Jared O’Mara tried to claim almost £20,000 to fund a cocaine habit, the court hears.
A former MP who submitted fake expenses of £24,000 to fund his cocaine habit has been convicted of fraud.
Jared O’Mara, who represented Sheffield Hallam from 2017 to 2019, was thousands of pounds in debt to a drug dealer, the trial at Leeds Crown Court was told.
He submitted fraudulent invoices to the Independent Parliamentary Standards Authority (IPSA), the body which regulates MPs’ business costs and pay.
O’Mara was found guilty at trial of six counts of fraud and cleared of two.

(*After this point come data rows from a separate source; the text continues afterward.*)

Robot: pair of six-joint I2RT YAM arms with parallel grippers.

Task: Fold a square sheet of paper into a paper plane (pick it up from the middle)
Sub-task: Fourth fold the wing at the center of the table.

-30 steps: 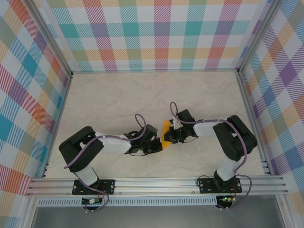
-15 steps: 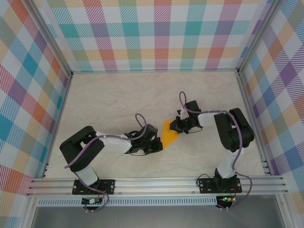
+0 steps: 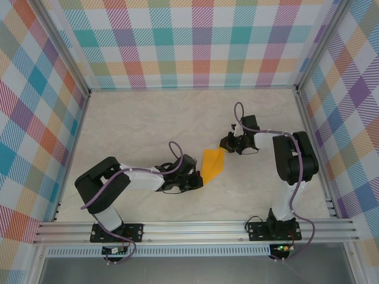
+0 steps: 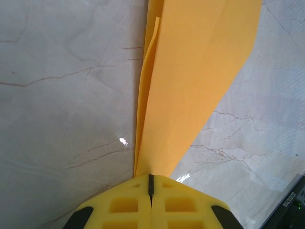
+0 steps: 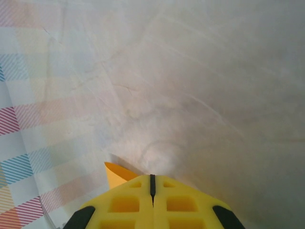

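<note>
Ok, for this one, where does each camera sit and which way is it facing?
Top external: fixed above and behind the bases, looking down on the table; both arms show, left gripper and right gripper at either end of the folded paper.
Left wrist: on the left wrist, looking along its shut yellow fingers at the paper they pinch.
Right wrist: on the right wrist, looking past its shut fingers across the table to a plaid wall.
Shared: all three show the paper and table.

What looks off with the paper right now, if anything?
The paper plane, pinched at its narrow end by the left gripper, isn't folded flat: along its left edge in the left wrist view the layers gape, one flap standing off the rest. No tears visible.
</note>
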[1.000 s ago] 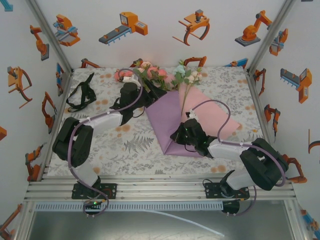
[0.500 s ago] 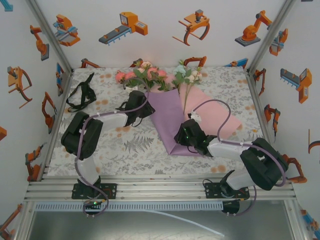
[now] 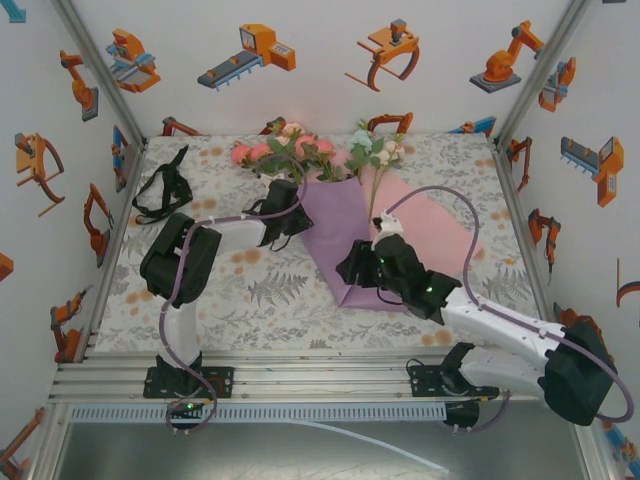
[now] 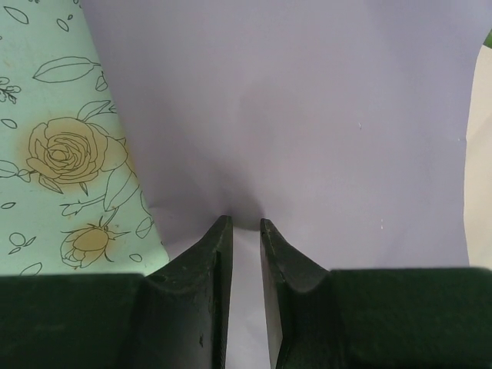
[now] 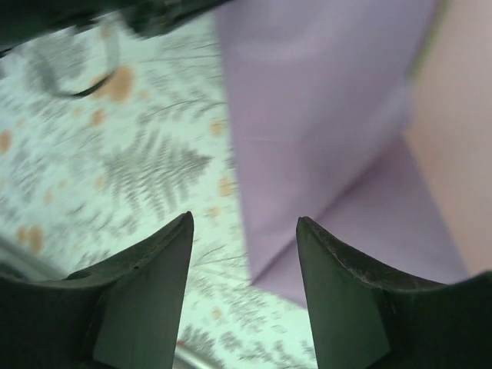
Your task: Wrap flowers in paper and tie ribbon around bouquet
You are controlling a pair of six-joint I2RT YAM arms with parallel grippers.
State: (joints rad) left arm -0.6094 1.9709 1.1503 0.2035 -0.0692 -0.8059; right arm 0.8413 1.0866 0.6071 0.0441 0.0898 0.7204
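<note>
A floral-print tabletop sits inside white walls printed with orange robot drawings, with a metal rail along the near edge. Far left lies the black ribbon, loosely looped. The left hand reaches the left edge of the purple paper; its wrist view shows the fingers at a narrow slit with that edge between them, though I cannot tell if they pinch it. The flowers lie at the paper's far end, a pink face spreading rightward. The right hand hovers at the paper's near corner, its fingers standing wide apart and holding nothing.
</note>
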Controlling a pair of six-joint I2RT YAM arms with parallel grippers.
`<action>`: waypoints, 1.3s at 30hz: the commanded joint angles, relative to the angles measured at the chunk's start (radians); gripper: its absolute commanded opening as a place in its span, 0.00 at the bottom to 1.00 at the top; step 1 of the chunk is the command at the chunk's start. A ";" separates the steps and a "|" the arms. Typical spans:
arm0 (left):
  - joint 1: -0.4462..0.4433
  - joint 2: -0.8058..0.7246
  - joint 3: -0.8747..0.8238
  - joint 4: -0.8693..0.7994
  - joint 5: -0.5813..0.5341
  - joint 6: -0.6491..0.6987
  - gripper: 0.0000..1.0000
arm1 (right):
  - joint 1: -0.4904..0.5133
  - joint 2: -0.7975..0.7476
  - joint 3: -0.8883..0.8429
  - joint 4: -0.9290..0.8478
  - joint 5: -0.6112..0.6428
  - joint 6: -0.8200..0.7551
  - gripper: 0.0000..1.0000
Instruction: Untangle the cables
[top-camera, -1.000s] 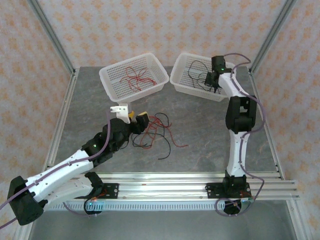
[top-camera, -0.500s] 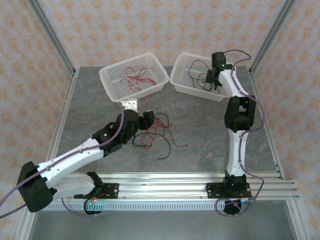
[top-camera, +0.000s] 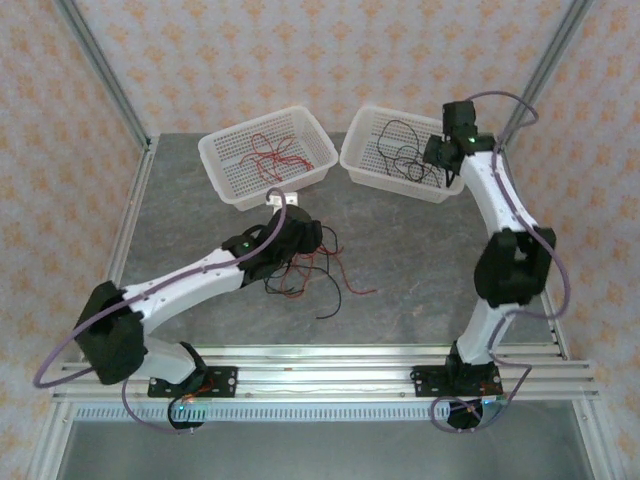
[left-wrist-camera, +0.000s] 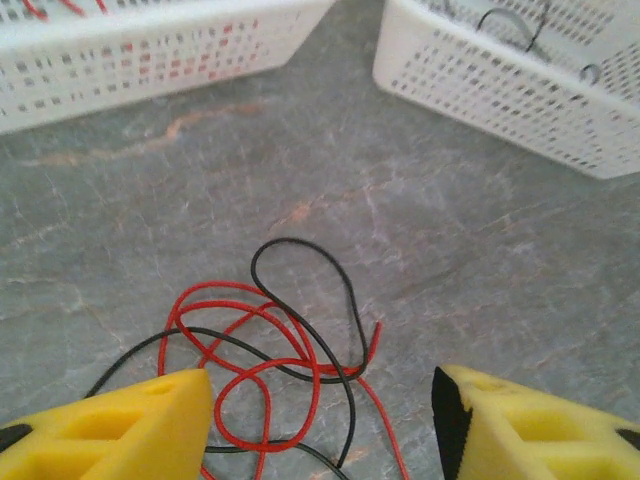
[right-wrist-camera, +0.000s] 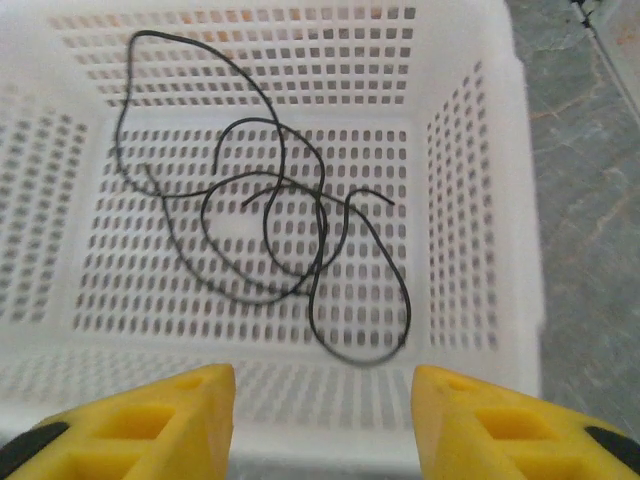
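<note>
1. Firstly, from the top camera: on the grey stone-like table, a loose tangle of thin red and black cables, lying about the middle, in front of two white perforated plastic baskets. Inside the left basket, thin curly red cables; inside the right basket, thin black cables. Left gripper low over the near-left part of the tangle, right gripper above the right basket. Not possible to tell from this height how the fingers stand.
2. Next, from the left wrist camera: left gripper with its yellow fingers well apart, clamped on nothing. Between them and just ahead, flat on the table, several red loops crossed by a black loop. Cannot tell whether the left finger touches the black strand beside it. Both baskets further back, at the top edge.
3. Lastly, from the right wrist camera: right gripper also with yellow fingers apart and nothing between them, hanging over the near wall of the right basket. On the basket floor, black cables curled and crossing one another, apart from the fingers.
</note>
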 joint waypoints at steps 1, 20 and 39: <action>0.042 0.065 0.025 -0.009 0.084 -0.053 0.58 | 0.039 -0.157 -0.174 0.081 -0.006 0.022 0.48; 0.129 0.332 0.116 0.135 0.201 -0.123 0.61 | 0.081 -0.514 -0.624 0.167 -0.096 0.060 0.48; 0.141 0.385 0.195 0.160 0.184 -0.083 0.00 | 0.087 -0.712 -0.895 0.333 -0.412 0.255 0.44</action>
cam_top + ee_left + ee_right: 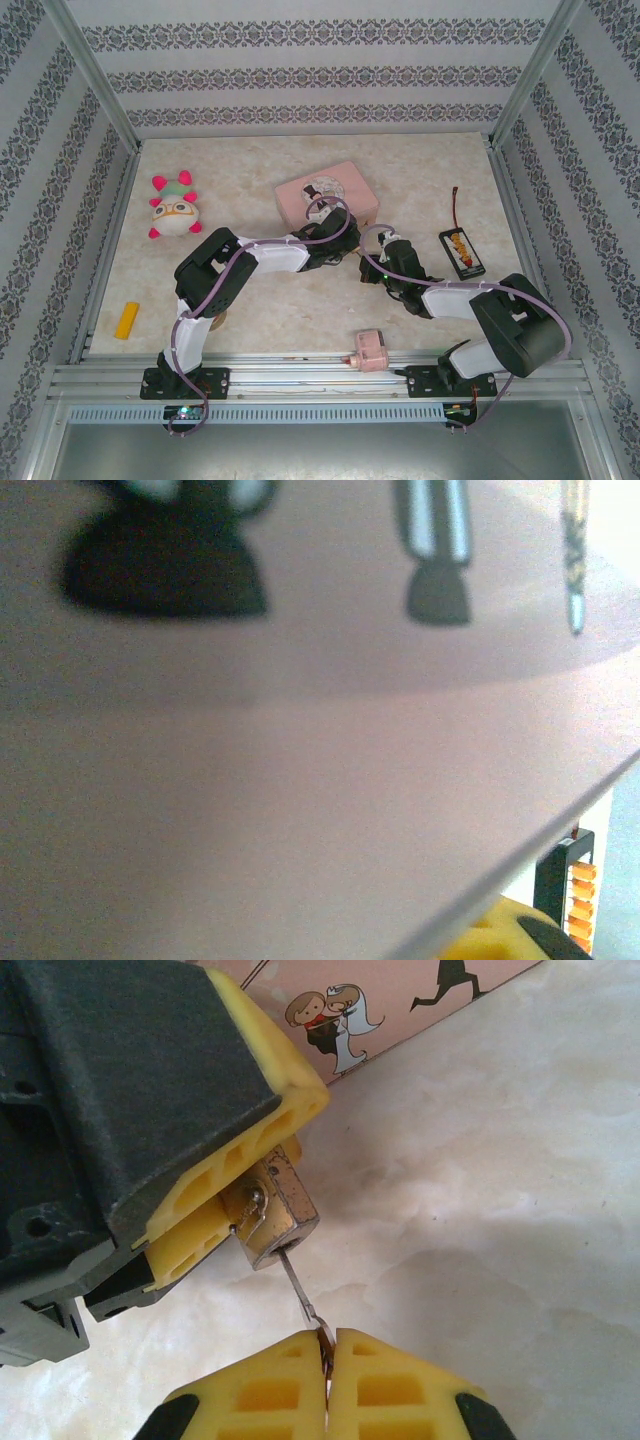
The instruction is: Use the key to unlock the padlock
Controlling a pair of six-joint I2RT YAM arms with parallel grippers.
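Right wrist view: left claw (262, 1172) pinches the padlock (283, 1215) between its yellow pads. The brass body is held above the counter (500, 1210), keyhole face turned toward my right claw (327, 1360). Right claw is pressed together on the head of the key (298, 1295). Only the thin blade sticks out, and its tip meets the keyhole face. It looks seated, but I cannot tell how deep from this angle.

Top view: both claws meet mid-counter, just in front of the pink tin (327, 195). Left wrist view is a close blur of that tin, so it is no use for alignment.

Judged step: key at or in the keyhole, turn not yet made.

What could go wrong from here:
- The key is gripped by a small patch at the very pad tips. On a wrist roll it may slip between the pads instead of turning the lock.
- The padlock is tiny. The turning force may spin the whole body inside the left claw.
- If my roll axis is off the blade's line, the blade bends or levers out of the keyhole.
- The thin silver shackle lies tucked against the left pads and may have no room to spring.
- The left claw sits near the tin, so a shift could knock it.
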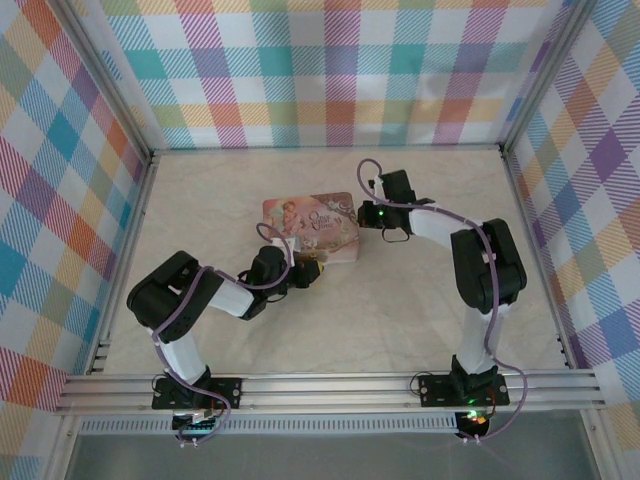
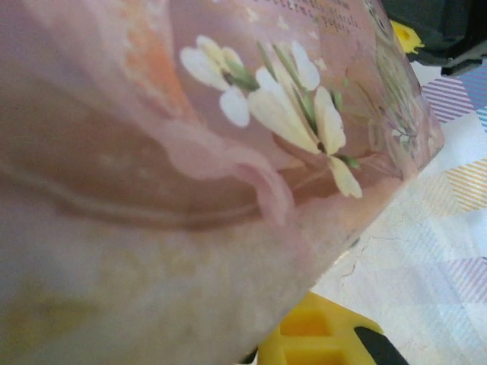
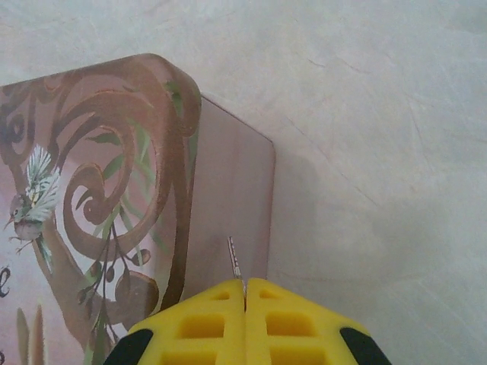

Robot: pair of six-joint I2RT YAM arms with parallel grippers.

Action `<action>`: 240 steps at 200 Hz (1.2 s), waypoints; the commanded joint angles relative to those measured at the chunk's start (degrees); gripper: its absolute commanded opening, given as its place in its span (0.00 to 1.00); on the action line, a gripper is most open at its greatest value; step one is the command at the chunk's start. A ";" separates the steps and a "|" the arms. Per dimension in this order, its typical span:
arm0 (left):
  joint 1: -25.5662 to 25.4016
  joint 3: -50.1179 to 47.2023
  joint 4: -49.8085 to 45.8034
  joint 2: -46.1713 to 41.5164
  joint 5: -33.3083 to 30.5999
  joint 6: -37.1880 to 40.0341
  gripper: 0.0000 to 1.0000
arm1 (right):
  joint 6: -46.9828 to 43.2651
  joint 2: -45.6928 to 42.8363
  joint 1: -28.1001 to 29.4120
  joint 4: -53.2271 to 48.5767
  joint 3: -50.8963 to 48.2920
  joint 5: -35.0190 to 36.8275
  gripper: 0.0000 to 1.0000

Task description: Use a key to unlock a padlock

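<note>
My right gripper (image 3: 245,283) is shut on the key (image 3: 235,258), a thin metal sliver sticking out from between its yellow fingertips. It points at the right side wall of the pink illustrated tin box (image 3: 228,190). From above, the right gripper (image 1: 366,214) sits at the tin's (image 1: 310,225) right edge. My left gripper (image 1: 306,272) is at the tin's near edge. In the left wrist view the tin (image 2: 228,152) is very close and blurred, with one yellow finger (image 2: 319,334) showing below it. The padlock is hidden.
The tin lies in the middle of a pale marbled table (image 1: 420,300). Plaid walls (image 1: 330,70) close in the back and both sides. An aluminium rail (image 1: 330,385) runs along the near edge by the arm bases.
</note>
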 commanded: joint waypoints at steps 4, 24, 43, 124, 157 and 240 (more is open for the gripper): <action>0.31 -1.07 -9.77 0.38 1.16 1.98 0.07 | -2.32 2.91 0.71 -1.33 3.40 -4.30 0.00; 0.32 -0.91 -8.58 0.67 -0.50 1.31 0.17 | -2.64 3.41 1.06 -1.47 4.13 -5.11 0.00; 0.35 -0.56 -5.94 2.00 -1.30 -0.22 0.26 | -2.59 3.34 1.41 -1.27 4.07 -5.40 0.00; -1.22 1.56 4.69 8.78 -1.07 -5.03 0.35 | -2.15 2.79 2.65 -0.15 2.48 -5.48 0.00; -1.62 1.92 5.22 9.22 -2.34 -5.49 0.39 | -2.04 2.62 2.67 0.05 2.15 -5.40 0.00; -1.03 -1.90 3.27 6.15 -8.12 -5.93 0.25 | -2.34 1.91 2.70 0.11 1.05 -4.99 0.00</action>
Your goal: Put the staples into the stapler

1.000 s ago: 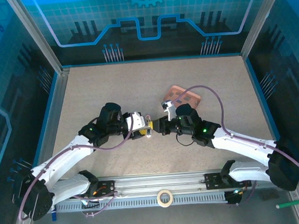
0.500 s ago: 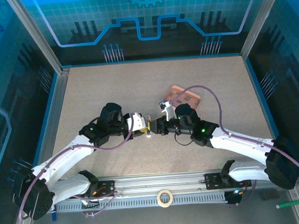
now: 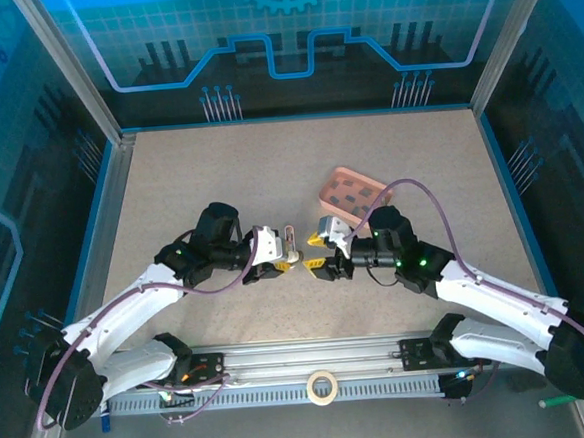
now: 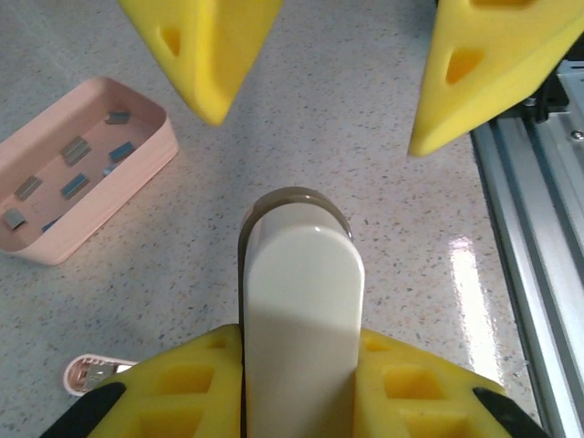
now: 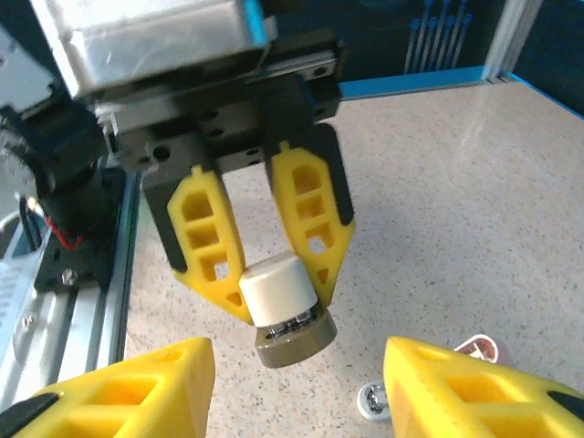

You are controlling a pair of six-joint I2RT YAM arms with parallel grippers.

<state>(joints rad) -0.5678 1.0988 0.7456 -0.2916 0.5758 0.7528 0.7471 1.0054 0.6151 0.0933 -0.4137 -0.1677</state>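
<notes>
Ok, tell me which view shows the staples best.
Left wrist: the staples lie as separate grey strips inside the pink tray, each easy to tell apart. Top external shows them as tiny dark specks in that tray.

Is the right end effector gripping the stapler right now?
No: the right end effector stands wide open and clear of the stapler, which sits clamped in the left end effector.
</notes>
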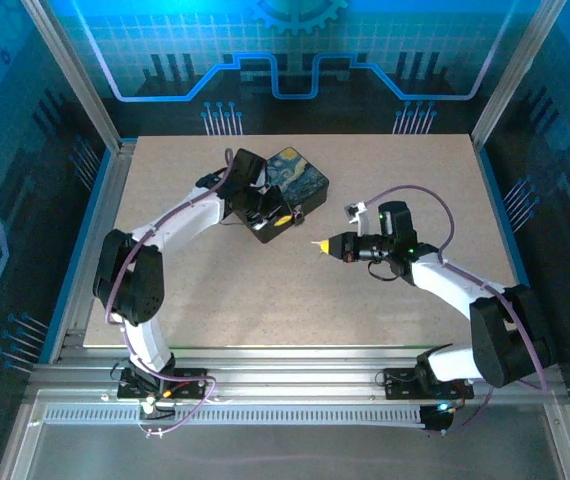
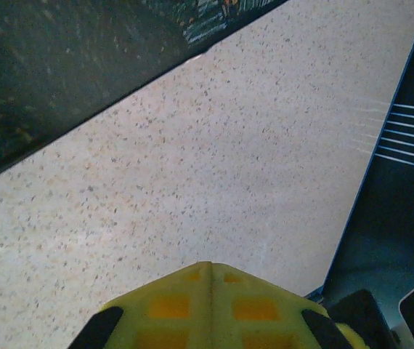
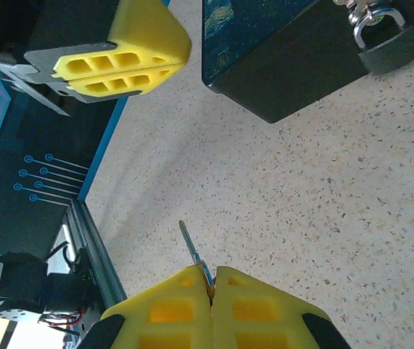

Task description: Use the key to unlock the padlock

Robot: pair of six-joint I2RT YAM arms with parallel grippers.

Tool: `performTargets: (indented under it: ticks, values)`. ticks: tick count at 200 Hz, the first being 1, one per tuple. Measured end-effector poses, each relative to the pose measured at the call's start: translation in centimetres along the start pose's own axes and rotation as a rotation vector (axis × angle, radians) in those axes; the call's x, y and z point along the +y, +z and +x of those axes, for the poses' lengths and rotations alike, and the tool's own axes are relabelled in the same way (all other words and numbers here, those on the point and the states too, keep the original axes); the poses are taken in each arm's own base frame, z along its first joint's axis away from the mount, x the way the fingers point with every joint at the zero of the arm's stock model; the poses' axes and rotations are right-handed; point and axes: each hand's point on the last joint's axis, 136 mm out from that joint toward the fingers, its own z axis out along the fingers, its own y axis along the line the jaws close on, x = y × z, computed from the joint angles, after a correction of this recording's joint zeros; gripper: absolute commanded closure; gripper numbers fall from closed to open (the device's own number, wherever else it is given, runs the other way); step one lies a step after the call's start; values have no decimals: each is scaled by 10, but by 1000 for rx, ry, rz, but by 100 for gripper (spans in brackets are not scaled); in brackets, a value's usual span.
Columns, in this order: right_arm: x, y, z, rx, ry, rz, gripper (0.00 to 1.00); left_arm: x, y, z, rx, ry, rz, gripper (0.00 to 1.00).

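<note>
The right gripper (image 3: 211,279) has its yellow fingers pressed together on the key (image 3: 190,249), pinching its head; the thin blade sticks out ahead of the fingertips, its long axis close to the gripper's own line but leaning a little to the left in the right wrist view; it points over bare bench (image 3: 323,211) towards the gap between the left gripper (image 3: 120,64) and the box (image 3: 265,65), not straight at the padlock (image 3: 387,45). The padlock hangs on the box's dark side wall, shackle towards the painted lid, body towards the bench; key and padlock are well apart. The box stands in the far half of the bench, a little left of the middle. The left gripper sits just beside the box's near side; its fingers meet, with nothing seen between them.
</note>
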Motion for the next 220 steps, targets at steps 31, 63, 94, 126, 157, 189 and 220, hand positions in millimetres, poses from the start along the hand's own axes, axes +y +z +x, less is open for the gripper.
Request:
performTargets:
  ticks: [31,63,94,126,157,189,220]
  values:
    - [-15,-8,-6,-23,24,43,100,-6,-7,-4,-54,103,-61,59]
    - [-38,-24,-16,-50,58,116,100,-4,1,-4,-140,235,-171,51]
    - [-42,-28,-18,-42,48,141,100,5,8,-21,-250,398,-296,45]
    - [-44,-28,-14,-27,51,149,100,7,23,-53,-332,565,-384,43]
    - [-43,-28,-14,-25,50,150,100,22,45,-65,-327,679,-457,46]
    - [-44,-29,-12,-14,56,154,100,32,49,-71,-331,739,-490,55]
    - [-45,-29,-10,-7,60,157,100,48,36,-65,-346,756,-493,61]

The court heard O’Mara, 41, made four claims to IPSA for £19,400 for services he claimed had been provided by “fictitious” organisation called Confident About Autism South Yorkshire.
Prosecutors said the former politician, of Walker Close, Sheffield, had used the postcode of a McDonald’s restaurant in the city as the company’s business address.
He was also found guilty of trying to claim £4,650 for services he claimed Arnold had provided to him.
O’Mara was elected to Parliament for Labour in June 2017, unseating but quit the party the following year and became an independent after he was suspended by the party over comments he’d posted online before becoming an MP.
Co-defendant Gareth Arnold, 30, was found guilty of three counts of fraud relating to the bogus autism organisation and not guilty of three.
John Woodliff, 46, was cleared of a single charge of fraud.
O’Mara and Arnold are due to be sentenced on Thursday.